## ACTIVITY
Set the material down again exactly, line by line, skipping each picture.

-- SUPPLIED INFORMATION follows --

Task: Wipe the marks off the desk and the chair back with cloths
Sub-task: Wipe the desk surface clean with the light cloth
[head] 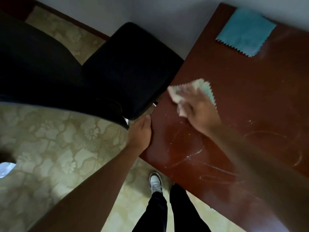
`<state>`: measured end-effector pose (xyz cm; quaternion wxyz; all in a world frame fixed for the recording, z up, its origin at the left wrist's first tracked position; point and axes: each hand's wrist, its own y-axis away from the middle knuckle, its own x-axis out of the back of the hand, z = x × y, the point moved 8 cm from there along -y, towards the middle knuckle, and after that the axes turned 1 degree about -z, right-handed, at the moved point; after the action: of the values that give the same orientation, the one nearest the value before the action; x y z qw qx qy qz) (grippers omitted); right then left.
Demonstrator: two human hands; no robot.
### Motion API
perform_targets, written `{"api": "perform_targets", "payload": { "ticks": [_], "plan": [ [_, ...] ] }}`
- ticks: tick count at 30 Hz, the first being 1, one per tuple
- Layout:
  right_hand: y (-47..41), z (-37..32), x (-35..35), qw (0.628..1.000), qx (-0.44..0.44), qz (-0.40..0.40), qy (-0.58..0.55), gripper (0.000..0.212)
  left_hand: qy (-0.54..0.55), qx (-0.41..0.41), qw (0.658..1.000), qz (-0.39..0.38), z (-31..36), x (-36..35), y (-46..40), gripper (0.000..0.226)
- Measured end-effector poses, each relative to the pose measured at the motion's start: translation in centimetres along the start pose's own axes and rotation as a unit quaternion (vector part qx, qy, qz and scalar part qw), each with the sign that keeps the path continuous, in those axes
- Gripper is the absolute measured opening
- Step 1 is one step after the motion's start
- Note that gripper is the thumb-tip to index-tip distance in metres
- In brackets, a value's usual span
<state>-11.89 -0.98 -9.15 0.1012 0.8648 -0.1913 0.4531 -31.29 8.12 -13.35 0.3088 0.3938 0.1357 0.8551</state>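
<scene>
- The right hand [197,111] presses a pale cloth [192,91] flat on the desk [250,101] near its left edge; the cloth sticks out past the blurred fingers, which lie spread over it.
- The left hand [142,133] grips the desk's left edge, fingers curled under it and thumb on top.
- A blue cloth [245,32] lies flat at the desk's far edge.
- Pale scribbled marks [192,156] cross the desk's near part.
- A black chair [130,67] stands touching the desk's left edge.
</scene>
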Motion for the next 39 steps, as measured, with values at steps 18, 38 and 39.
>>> {"api": "perform_targets", "payload": {
  "ticks": [18, 38, 39],
  "plan": [
    [8.3, -8.1, -5.3, 0.999, 0.026, 0.0, 0.022, 0.036, -0.005, -0.094, 0.995, 0.035, 0.4, 0.7, 0.3, 0.048],
    [4.8, -1.9, 0.4, 0.989, -0.112, 0.093, 0.011, 0.041, -0.118, -0.17, 0.974, 0.09, -1.2, 1.3, 3.5, 0.035],
    [4.5, -1.6, -0.3, 0.992, -0.101, 0.069, 0.043, 0.041, -0.117, -0.171, 0.974, 0.093, -1.2, 1.4, 3.5, 0.034]
  ]
}}
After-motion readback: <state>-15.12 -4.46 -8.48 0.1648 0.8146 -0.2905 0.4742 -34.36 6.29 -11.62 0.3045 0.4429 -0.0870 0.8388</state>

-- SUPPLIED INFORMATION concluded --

## SOLVED EXERCISE
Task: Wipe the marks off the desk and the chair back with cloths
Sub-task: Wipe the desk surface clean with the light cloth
[head] 
`<state>`: measured end-effector pose (xyz cm; quaternion wxyz; all in a world frame fixed for the recording, z up, its origin at the left wrist's first tracked position; point and axes: each hand's wrist, its own y-axis away from the middle knuckle, its own x-axis out of the back of the hand, z = x × y, the point moved 8 cm from there along -y, towards the middle knuckle, and after that the axes turned 1 degree about -z, right-handed, at the moved point; after the action: of the values that give the same orientation, the one nearest the value before the action; x y z qw qx qy qz) (grippers omitted); right then left.
Demonstrator: two human hands; no robot.
### Motion API
perform_targets, written `{"api": "perform_targets", "payload": { "ticks": [_], "plan": [ [_, ...] ] }}`
- ticks: tick count at 30 Hz, the first being 1, one per tuple
- Layout:
  right_hand: y (-47..41), z (-37..32), x (-35..35), qw (0.628..1.000), qx (-0.44..0.44), qz (-0.40..0.40), qy (-0.58..0.55), gripper (0.000..0.212)
  left_hand: qy (-0.54..0.55), qx (-0.41..0.41), qw (0.658..1.000), qz (-0.39..0.38), z (-31..36), x (-36..35), y (-46..40), gripper (0.000..0.226)
- Measured end-effector poses, each relative to the pose measured at the motion's start: translation in centimetres along the start pose's own axes and rotation as a unit quaternion (vector part qx, qy, qz and scalar part qw), each with the sign that keeps the path continuous, in those axes
- Gripper is the absolute measured opening
- Step 1 is one step after the motion's start
- Note that gripper is the thumb-tip to index-tip distance in metres
- In brackets, a value's usual span
<state>-11.89 -0.98 -9.15 0.1012 0.8648 -0.1913 0.4531 -31.29 8.12 -13.35 0.3088 0.3938 0.1357 0.8551</state>
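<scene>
- The right hand [197,111] presses a pale cloth [192,91] flat on the desk [250,101] near its left edge; the cloth sticks out past the blurred fingers, which lie spread over it.
- The left hand [142,133] grips the desk's left edge, fingers curled under it and thumb on top.
- A blue cloth [245,32] lies flat at the desk's far edge.
- Pale scribbled marks [192,156] cross the desk's near part.
- A black chair [130,67] stands touching the desk's left edge.
</scene>
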Motion for the next 39 steps, as measured, with values at steps 18, 38 and 39.
>>> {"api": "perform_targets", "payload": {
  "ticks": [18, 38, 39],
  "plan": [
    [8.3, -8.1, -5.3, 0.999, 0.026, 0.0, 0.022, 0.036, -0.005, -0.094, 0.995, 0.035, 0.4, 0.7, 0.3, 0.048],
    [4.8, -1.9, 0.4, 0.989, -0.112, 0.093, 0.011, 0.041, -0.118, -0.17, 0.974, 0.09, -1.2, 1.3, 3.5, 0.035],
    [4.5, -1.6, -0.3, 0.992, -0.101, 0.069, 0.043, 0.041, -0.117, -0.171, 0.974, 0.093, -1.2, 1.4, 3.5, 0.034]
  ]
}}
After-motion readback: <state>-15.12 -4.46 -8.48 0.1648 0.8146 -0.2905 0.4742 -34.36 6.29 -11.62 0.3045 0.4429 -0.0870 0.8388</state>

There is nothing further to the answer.